In a meta-analysis of diabetes GWAS, Schierding et al. (Schierding and O’Sullivan, 2015) integrated SNP data, 3D genome and eQTL data, to identify ‘spatial hubs’, or connections between loci in genes that contribute to disease. Additionally, Xue et al. (Xue et al., 2018) combined data from gene expression studies of human blood with GWAS and identified a suite of putative functional genes for T2D, linking GWAS data with a potential functional (gene expression) output. Further, Xue’s research integrated of DNA methylation data with epigenome annotation data and identified three genes (CAMK1D, TP53INP1, ATP5G1) as having a plausible regulatory mechanism in T2D. In the context of this review, these findings are instrumental for their ability to refine large (e.g., GWAS) datasets and improve their predictive power, by associating disease-associated SNPs with downstream and integrated layers of genomic regulation (Schierding and O’Sullivan, 2015), and by the integration of SNPs with gene expression and epigenome annotation data (Xue et al., 2018). These approaches could be readily applied to other NCDs, with environmental covariables included where studies allow, for example, integrating lifestyle and family data; accounting for heritable genetic variation and lifestyle risk factors will to strengthen the ability to assign causation to a particular risk factor (environment/lifestyle or genetic).
There are multiple examples of GWAS to determine susceptibility loci for T2D. However, the large majority of the loci identified fall in non-coding regions of the genome, meaning that it can be highly challenging to determine which genes and transcripts their variation is relevant to, and which molecular pathway they may influence. Integrated multi-omic approaches are valuable to attempt to predict which disease-associated loci are functionally relevant, in the context of the phenotype of interest. This is important when considering environmental drivers of complex disease, because if individual variation at a particular locus is associated with an environmentally-influenced disease, determination of the functional impact of that locus may help us predict whether that locus may be causative for disease, or simply correlated. For instance, that locus may mark an underlying CpG site, or be located within a ncRNA sequence, which we know are sensitive to environmental influence, and therefore may influence the expression of genes that may be phenotypically relevant. To this end, efforts have been made to develop analytical pipelines that integrate genetic, genomic and biological data to produce networks that indicate connectivity between GWAS loci and candidate causal genes. For example, Nyaga et al. (Nyaga et al., 2021) used integrated genomics to ask whether there were any shared genetic features of type I diabetes (T1D) and T2D; their functional approach integrated Hi-C and eQTL data to characterise the functional impacts of disease-associated SNPs, identifying genetic regulatory regions that alter regulation of genes common to both T1D and T2D, that are associated with disease development. Additionally, Fernández-Tajes et al. (Fernández-Tajes et al., 2019) present an analytical pipeline to define the transcriptional activity of T2D-associated SNPs, integrating genomic data to reveal connectivity between candidate genes at T2D GWAS loci. These approaches, while distinct, can be applied to other diseases, using other types of genomic data, thereby providing insights into the diseases that are identifying new means of stratification, prevention and treatment, which collectively prove the importance of these types of approaches.
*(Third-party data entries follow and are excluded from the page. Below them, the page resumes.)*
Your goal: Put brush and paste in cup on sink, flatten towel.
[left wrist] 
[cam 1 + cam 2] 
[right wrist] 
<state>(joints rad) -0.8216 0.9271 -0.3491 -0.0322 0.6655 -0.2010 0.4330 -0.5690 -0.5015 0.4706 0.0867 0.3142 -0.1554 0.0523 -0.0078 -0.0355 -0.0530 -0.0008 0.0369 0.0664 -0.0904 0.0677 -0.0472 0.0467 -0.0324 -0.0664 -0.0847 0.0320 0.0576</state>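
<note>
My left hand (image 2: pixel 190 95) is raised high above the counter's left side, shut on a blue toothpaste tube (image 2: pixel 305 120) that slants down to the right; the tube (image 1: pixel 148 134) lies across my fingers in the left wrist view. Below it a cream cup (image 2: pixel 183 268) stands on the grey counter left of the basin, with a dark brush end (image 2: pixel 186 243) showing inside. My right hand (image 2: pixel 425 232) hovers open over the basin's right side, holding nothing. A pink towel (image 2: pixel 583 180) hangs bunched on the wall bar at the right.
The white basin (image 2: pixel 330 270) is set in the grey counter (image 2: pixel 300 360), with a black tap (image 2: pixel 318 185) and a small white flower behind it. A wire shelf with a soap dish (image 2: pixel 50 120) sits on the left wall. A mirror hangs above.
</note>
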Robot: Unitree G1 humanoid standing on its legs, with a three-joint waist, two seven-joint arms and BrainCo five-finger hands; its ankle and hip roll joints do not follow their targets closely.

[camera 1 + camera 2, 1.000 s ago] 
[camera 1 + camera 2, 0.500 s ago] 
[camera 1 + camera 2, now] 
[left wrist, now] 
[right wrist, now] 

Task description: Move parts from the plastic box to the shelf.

Mens and colleagues (Mens et al., 2020) used large-scale GWAS data to detect variants associated with T2D traits, and integration of DNA methylation and miRNA expression data confirmed that several of these miRNAs were associated with T2D traits. The data used by Mens et al. was obtained from human peripheral blood, therefore their identified miRNAs could be considered as biomarkers for T2D. Their study highlights yet another strength of integrated analyses; the computational reduction of a huge study into practical targets by assigning a more likely function to those targets, prioritising areas for follow up.
Multiple Sclerosis
Multiple sclerosis (MS) is an autoimmune disorder that affects the central nervous system (CNS). It leads to the destruction of myelin in the CNS, blocking the transport of signals along the nerves to the brain, meaning that movement, sensation and body functions are impacted. MS is characterised by periods of recovery and relapse over a number of years, before ending in disability, with no treatment available at the progressive disease stage.
The International Multiple Sclerosis Genetics Consortium, and others, have published numerous GWAS to identify genetic factors that contribute to MS [e.g., (Consortium et al., 2007; International Multiple Sclerosis Genetics Consortium, 2019; Mo et al., 2019)], however, there are also multiple known environmental risk factors for MS development, most prominently, lack of vitamin D exposure, smoking, and exposure to Epstein-Barr virus (EBV) (O’Gorman et al., 2012). For example, a recent longitudinal study in military veterans demonstrated a strong link between EBV and MS (Bjornevik et al., 2022). Despite these known associations, and the complex interplay between genetics and the environment, most studies of MS focus only on GWAS, or are conducted at the candidate-gene level, for example, correlations between promoter methylation and gene expression levels (Hosseini et al., 2020). A small number of studies have started to integrate genomic information across multiple genome technologies and layers of regulation. For example, Gokuladhas and colleagues (Gokuladhas et al., 2020) integrated SNPs from (amongst other neuromuscular disorders) MS patients with Hi-C and eQTL data, to identify target genes to prioritise for therapy and treatment of MS. Their approach, essentially determining SNP-mediated gene regulation, highlights the potential for the integration of SNP and spatial data for more precisely identifying the molecular mechanisms of complex disease, as well as providing evidence of disease-related SNP functionality, particularly given that most SNPs are in intergenic regions of the genome. Gokuladhas et al. have since expanded the approach to include protein-protein interaction data, and applied it more widely to autoimmune diseases to reveal shared biological processes across autoimmune diseases (Gokuladhas et al., 2021).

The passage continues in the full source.